しかし、というわけではないのだが、数日前まで北陸地方整備局のWebに『新潟地震から30年「未来への記憶」へ』という記事が掲載されていた。題名のとおり、新潟地震30年を記念して、復興の足跡を未来に伝えようという趣旨で1994年に制作された冊子のPDF版だった。

そこには震災時の経験、被害の状況、復旧から復活への道のりなど、地元の人たちの体験談が盛りだくさんに掲載されていた。建設省(国土交通省)の地方機関が作成した冊子だから、「復興」を強調する色合いが濃いものではあったが、紙面には町の復活に向けて時代を走ってきた人たちの「息づかい」が溢れていた。どこか、斜め上方に未来を指さすといった雰囲気すらあったけれど。
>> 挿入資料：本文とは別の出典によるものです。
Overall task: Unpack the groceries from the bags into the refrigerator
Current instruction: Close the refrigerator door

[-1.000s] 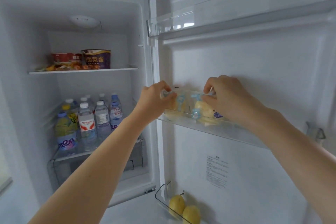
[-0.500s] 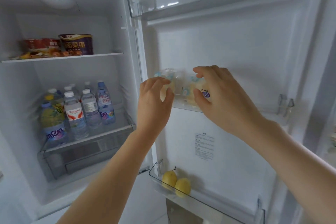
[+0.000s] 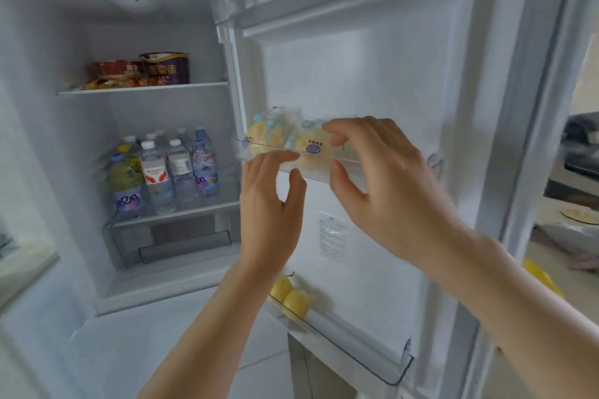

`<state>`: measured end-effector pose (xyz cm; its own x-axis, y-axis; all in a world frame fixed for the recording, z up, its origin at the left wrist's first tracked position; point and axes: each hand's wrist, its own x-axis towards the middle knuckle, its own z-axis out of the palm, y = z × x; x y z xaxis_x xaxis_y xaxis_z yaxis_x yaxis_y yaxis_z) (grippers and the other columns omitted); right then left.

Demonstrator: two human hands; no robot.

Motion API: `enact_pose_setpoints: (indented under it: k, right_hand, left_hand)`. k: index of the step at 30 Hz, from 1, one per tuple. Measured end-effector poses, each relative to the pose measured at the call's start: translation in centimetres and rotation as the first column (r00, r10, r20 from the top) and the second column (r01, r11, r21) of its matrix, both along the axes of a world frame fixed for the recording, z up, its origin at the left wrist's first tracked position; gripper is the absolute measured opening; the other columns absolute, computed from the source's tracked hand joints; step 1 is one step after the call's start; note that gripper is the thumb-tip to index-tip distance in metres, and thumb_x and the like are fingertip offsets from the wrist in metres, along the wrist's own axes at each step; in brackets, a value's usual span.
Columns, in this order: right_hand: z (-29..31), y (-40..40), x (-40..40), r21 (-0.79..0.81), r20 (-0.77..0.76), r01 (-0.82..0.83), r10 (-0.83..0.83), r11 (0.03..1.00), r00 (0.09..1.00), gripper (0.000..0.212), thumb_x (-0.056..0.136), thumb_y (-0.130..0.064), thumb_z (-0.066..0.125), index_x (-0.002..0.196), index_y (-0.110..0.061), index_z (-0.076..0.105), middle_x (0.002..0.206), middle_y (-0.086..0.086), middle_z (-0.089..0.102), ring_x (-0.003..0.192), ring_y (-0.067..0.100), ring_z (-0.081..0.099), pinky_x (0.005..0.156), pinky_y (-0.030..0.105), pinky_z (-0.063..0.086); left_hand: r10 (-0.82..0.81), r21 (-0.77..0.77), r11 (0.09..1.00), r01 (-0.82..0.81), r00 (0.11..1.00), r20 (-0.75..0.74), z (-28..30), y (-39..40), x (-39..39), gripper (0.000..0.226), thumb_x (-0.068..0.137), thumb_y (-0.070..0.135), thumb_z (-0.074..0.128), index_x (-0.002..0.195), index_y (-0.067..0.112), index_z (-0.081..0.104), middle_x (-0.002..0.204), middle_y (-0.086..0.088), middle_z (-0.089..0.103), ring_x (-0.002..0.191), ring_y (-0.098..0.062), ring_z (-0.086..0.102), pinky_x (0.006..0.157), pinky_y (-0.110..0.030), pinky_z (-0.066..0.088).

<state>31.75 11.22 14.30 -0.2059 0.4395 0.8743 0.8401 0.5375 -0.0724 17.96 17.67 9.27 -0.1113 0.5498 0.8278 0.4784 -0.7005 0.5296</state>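
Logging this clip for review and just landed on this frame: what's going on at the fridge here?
A person is stocking an open refrigerator. Two wrapped yellow buns sit in the middle door bin. Both hands are at that bin: the right hand has fingers over its rim by the right bun, the left hand is just below the bin front with fingers loose. Neither plainly grips anything. Two yellow fruits lie in the lower door bin; water bottles and instant noodle bowls fill the inner shelves.

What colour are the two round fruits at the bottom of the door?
Yellow fruits, head view.
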Motion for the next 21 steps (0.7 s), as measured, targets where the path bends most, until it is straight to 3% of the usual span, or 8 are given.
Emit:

新潟地震が起きた1964年、日本は高度成長期の最中だった。年表をめくると同じ年には本田技研が小型スポーツカーS600を発売、東京モノレール開業、新幹線開業、10月10日の東京オリンピック開幕といった出来事が並ぶ。日本の総人口は約9700万人で、まだ1億人に達していない。伸び代があった時代。右肩上がりの勢いがあった時代。
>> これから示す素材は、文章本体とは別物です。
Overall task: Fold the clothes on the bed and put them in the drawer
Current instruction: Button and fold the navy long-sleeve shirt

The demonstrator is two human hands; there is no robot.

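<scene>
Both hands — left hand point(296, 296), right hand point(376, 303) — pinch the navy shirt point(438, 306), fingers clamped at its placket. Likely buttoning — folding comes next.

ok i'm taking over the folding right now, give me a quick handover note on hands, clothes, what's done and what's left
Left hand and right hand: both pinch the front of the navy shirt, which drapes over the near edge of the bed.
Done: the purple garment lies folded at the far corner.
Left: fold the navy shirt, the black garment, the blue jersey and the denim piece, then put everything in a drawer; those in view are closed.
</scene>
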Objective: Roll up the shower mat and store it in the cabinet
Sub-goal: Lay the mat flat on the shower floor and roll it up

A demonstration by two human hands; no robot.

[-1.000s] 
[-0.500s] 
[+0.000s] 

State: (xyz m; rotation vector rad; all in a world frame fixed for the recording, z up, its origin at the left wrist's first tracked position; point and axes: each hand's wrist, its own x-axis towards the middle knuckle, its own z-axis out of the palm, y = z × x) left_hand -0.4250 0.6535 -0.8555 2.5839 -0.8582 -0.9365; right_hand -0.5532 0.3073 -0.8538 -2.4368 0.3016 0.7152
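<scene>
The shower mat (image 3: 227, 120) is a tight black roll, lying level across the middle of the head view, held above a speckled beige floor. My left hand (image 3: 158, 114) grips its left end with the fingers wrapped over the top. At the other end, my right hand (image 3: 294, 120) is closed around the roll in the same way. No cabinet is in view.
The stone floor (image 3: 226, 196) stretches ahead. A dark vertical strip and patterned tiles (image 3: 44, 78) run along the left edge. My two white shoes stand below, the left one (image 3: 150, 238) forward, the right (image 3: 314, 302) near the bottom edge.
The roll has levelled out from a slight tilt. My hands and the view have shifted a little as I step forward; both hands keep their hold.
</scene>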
そんな時代に現役として被災した町の復興からその後の発展までを駆け抜けてきた人たちの言葉だから、自信がみなぎっているのも当然だろう。

でもそこには「30年後」に編まれた冊子だったからという時間の問題が確かにあるだろう。単純な計算だ。新潟地震当時30歳だった人は、冊子がつくられた頃には60歳。社会の真ん中で活躍していた人たちが、ちょうどリタイアした年頃だったことになる。しかしその人たちもいまでは80歳だ。

震災の記憶と教訓の伝承は、時間経過とともにどんどん難しくなっていく。

これから先の50年

新潟地震から50年という節目に思うのは、阪神淡路大震災、そして東日本大震災の記憶と経験と反省が、この先どのように受け継がれていくのかということだ。
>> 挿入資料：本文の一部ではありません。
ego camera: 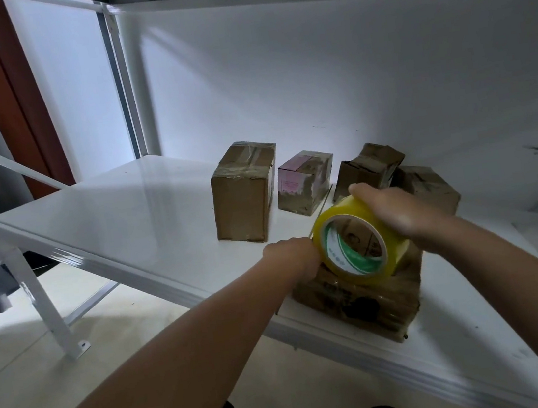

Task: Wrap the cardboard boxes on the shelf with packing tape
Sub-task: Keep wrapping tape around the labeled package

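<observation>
The shelf [105,206], left of centre, is glossy white painted metal. The boxes [242,193] are matt brown cardboard under shiny tape. The tape roll [352,244] is glossy yellowish plastic.

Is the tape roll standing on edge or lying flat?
On edge: the tape roll shows its open core, propped on the near box, right hand gripping its top.

You've got a white shelf [117,218] carrying five taped cardboard boxes: tall box [242,197] mid-frame, pink-label box [304,183] right of it, two boxes [368,167] [427,186] touching further right, flat box [361,305] at the front edge.
</observation>
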`<state>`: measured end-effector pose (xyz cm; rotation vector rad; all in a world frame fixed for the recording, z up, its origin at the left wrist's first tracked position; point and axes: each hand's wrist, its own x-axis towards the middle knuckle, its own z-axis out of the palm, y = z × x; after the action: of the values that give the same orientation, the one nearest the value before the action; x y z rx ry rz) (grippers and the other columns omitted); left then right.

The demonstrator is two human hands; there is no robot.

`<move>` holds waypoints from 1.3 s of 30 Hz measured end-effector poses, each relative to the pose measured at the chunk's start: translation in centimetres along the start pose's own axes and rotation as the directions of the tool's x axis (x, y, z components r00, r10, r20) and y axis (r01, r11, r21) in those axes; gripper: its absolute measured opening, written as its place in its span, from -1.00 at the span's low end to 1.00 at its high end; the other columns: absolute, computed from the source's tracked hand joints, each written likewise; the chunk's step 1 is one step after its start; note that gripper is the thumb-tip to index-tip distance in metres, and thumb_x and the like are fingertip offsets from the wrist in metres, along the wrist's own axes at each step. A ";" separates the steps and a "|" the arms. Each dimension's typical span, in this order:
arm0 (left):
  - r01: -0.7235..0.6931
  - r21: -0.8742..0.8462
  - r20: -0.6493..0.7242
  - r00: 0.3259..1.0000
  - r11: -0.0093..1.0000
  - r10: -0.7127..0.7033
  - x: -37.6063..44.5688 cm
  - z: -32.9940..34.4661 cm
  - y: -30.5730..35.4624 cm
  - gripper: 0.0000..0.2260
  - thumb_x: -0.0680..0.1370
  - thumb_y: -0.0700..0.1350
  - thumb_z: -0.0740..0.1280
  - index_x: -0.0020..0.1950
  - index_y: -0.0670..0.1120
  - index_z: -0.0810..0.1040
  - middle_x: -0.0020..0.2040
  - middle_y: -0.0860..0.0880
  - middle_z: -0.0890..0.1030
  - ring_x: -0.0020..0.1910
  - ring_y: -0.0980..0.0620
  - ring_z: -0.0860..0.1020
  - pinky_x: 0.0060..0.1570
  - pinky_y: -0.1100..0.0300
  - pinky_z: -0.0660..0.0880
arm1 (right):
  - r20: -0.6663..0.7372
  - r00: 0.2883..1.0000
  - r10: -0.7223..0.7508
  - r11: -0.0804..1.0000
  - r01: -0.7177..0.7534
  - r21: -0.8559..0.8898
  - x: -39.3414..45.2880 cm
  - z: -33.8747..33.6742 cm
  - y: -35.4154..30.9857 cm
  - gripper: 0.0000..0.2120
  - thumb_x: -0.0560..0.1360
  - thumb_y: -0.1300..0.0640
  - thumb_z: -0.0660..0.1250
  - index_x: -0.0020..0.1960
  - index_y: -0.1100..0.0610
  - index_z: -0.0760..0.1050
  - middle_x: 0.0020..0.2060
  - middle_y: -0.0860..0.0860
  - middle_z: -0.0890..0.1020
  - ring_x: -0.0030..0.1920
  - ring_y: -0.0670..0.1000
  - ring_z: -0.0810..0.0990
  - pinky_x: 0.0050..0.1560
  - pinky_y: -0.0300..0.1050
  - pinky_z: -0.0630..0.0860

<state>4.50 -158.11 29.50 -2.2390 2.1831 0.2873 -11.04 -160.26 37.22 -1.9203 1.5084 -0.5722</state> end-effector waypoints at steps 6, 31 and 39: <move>-0.006 0.187 0.006 1.000 0.982 0.005 0.0 -0.4 0.8 -0.67 0.59 -0.16 0.19 0.35 -0.06 0.41 0.06 -0.08 0.50 0.03 -0.10 0.50 -0.12 0.07 0.34 | 0.081 0.993 0.087 0.951 -0.059 -0.302 -0.4 -3.8 0.8 -0.37 0.54 -0.34 0.00 0.27 0.11 0.49 0.27 0.15 0.49 0.15 0.14 0.50 0.10 -0.03 0.37; 0.265 -0.473 0.420 0.906 0.840 -0.049 -1.3 -1.9 -0.9 -0.39 0.57 0.31 0.07 0.39 -0.13 0.38 0.33 -0.13 0.49 0.18 -0.11 0.54 0.10 0.02 0.42 | 0.035 0.995 0.091 0.958 -0.078 -0.278 0.3 -2.7 1.6 -0.32 0.53 -0.36 -0.02 0.44 0.06 0.33 0.43 0.14 0.36 0.34 0.20 0.37 0.24 0.08 0.30; 0.231 -0.372 0.467 0.884 0.899 -0.033 -1.3 -3.8 -0.1 -0.46 0.62 0.24 0.02 0.35 -0.15 0.41 0.30 -0.12 0.50 -0.11 0.05 0.53 -0.37 0.27 0.39 | 0.024 0.995 0.100 0.965 -0.091 -0.247 0.5 -2.5 1.5 -0.32 0.51 -0.37 0.01 0.42 0.07 0.36 0.42 0.14 0.37 0.33 0.19 0.38 0.14 0.04 0.29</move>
<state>5.08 -157.31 33.43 -2.1852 1.8319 1.2439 -13.64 -161.48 37.87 -2.0148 1.7050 -0.3171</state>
新潟の町が蒙った傷は50年という時間の間に癒され、再生したようにも見える。しかしもはや右肩上がりの時代ではない。神戸や東北の被災地がこれからたどる時間が、新潟でのこれまでの50年と同様のものであるとは想像し難い。

これまで町がなかった場所に、新たな町並みをつくり、そこにコミュニティを根付かせていく。経済活動としてのなりわいだけでなく、ご近所づきあいや地域イベントをとおして、町の文化をつくっていく。数千年の歴史を刻んできた伝統と、新しい時代の人たちのくらしを結び付けていく。もちろん、そこには防災と減災の経験と反省と知恵を織り込んで。

人口減少、経済規模の縮小といったマイナス要因を乗り越えて。

陸前高田で知り合った方が「100年の仕事だね」と言ったのを思い出す。植樹活動を続けている人たちは「千年の希望」という言葉を使う。

まずは、長い時間をこえてバトンタッチしていくということから、私達はもう一度学び直す必要があるように思えてならない。